Forum Moderators: open
I know they are all correct since they are generated by the script (all of them).
Googlebot indexes them as /folder/another_folder <- without the trailing slash. Some of them do have slash and some of them don't. How can I prevent it from dropping slash?
I am talking about Googlebot. When it comes around my website to spider, it will drop trailing slashes.
This results in the error page (which is identical for every error) and it says "widget not found". And in SERPs they come up as separate pages. I thought Google was combining identical results.
I will rewrite the code to include version without the slash. But I am still interested why would it do it?
www.example/subdirectory
and
www.example/subdirectory/
with the link without the trailing slash being treated as a dead link (no title, no description, just the URL).
I have looked throughout my site for links that don't have the trailing slash, but they all have them. Gbot is either following an external link that is missing the trailing / or there is some sort of quirk in the Gbot crawler right now that is indexing subdirectories with and without the trailing slash.
I started noticing it about a week ago.
I wish I could notify Google about it. But who is going to listen to me? :)
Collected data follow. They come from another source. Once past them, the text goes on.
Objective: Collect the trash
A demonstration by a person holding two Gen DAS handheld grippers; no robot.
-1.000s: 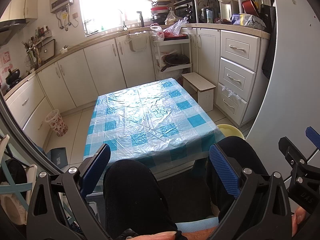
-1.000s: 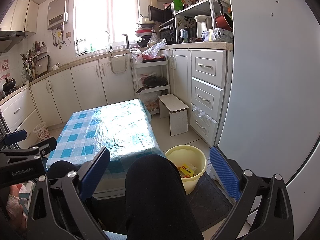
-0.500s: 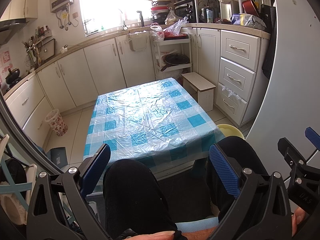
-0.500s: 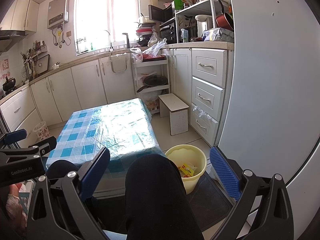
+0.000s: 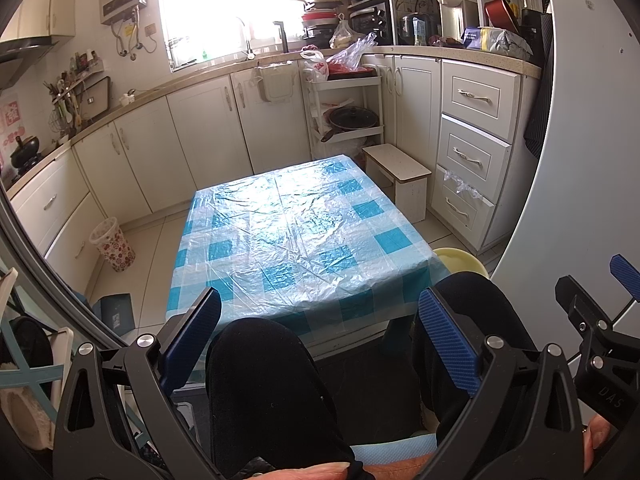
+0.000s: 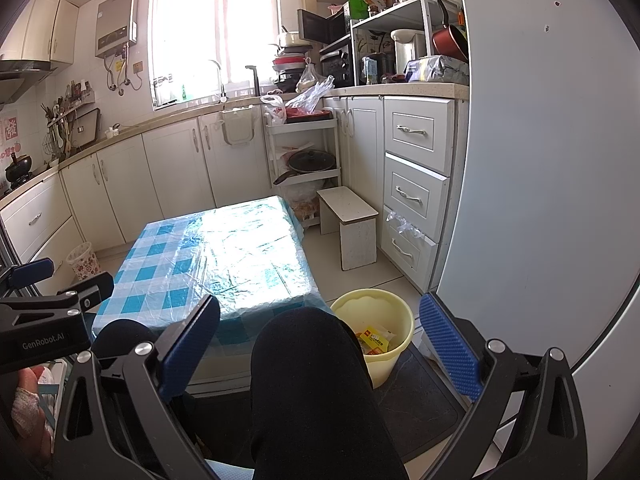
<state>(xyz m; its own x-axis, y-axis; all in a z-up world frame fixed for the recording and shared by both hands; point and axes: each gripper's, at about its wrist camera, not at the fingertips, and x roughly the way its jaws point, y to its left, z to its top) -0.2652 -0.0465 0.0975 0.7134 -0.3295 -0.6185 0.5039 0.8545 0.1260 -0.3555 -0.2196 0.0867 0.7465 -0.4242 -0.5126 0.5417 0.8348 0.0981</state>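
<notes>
Collection appears finished: left gripper and right gripper are resting released, empty; wrappers are lying in the near-right yellow bucket; no next target is showing.

We see daylight pouring through the window, which is blown out to white in both views. It throws strong glare on the plastic table cover. Both pictures are sharp, the fisheye bends cabinet lines, and dark vignetting fills the corners.
</notes>
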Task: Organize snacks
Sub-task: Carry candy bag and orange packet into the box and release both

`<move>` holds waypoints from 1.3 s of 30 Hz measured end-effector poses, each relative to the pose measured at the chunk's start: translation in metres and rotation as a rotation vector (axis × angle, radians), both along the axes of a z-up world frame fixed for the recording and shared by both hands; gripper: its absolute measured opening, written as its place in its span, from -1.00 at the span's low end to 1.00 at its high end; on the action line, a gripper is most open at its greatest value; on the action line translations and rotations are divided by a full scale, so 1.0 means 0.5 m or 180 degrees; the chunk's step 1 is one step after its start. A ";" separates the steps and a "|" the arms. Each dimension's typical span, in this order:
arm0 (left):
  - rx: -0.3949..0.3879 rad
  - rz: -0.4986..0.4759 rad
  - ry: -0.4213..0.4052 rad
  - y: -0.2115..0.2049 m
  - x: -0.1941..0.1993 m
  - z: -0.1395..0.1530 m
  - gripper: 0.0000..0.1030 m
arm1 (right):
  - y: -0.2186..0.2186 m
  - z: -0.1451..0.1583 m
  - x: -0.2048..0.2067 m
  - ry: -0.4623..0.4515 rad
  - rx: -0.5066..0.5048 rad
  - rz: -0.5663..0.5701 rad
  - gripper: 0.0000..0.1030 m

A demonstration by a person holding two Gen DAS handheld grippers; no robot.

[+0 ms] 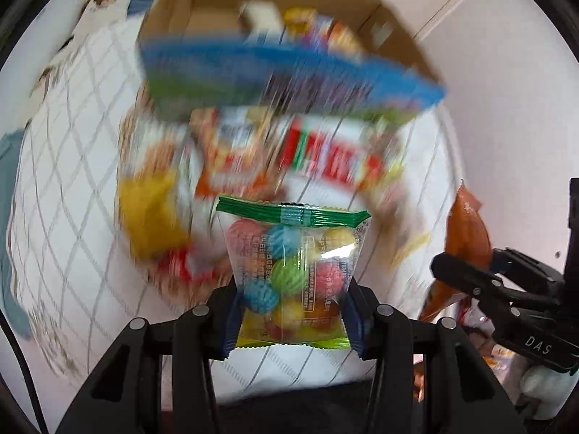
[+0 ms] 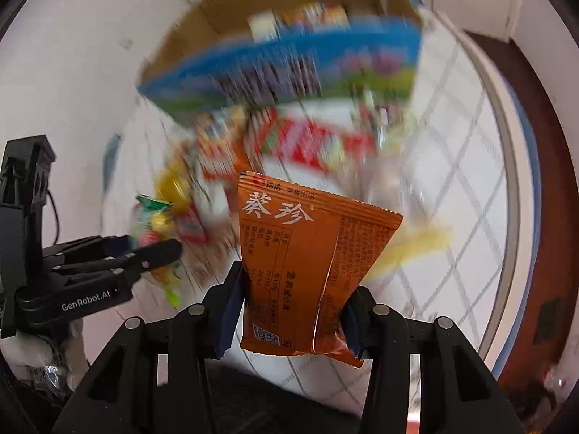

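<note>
My left gripper [image 1: 291, 316] is shut on a clear packet of coloured candy balls [image 1: 293, 271] with a green top seal, held above the bed. My right gripper [image 2: 293, 314] is shut on an orange snack packet [image 2: 307, 260] with white characters. Each gripper shows in the other's view: the right one [image 1: 506, 296] with its orange packet [image 1: 466, 238], the left one [image 2: 108, 264] with the candy packet [image 2: 152, 224]. Ahead stands an open cardboard box [image 1: 260, 18] with a blue printed front, also in the right wrist view [image 2: 289, 61], with some snacks inside. Blurred snack packets [image 1: 253, 159] lie in front of it.
The snacks lie on a white quilt with a grey diamond grid [image 1: 72, 188], also in the right wrist view [image 2: 452, 144]. A white wall [image 1: 488, 72] rises at the right. A dark wooden floor [image 2: 542, 217] shows past the bed edge. The background is motion-blurred.
</note>
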State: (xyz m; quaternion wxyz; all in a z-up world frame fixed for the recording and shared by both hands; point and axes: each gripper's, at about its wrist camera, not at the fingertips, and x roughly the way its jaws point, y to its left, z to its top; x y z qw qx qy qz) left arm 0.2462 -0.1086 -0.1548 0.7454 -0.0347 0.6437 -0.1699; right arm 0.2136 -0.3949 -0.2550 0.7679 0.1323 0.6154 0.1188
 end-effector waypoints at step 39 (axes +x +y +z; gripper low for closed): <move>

Report errors, bugs and broken links: webmaster@google.com
I bet they'll listen to you! ;)
However, normaly a webserver appends the trailing slash / to a directory request: a request without trailing slash normaly returns a 301 redirect to the url with trailing slash. So it might be a good idea to implement something similar into your scripts to avoid errors.
Example:
curl [webmasterworld.com...]
returns this:
<!DOCTYPE HTML PUBLIC "-//IETF//DTD HTML 2.0//EN">
<HTML><HEAD>
<TITLE>301 Moved Permanently</TITLE>
</HEAD><BODY>
<H1>Moved Permanently</H1>
The document has moved <A HREF="http://www.webmasterworld.com/forum3/">here</A>.<P>
<HR>
<ADDRESS>Apache/1.3.26 Server at www.webmasterworld.com Port 80</ADDRESS>
</BODY></HTML>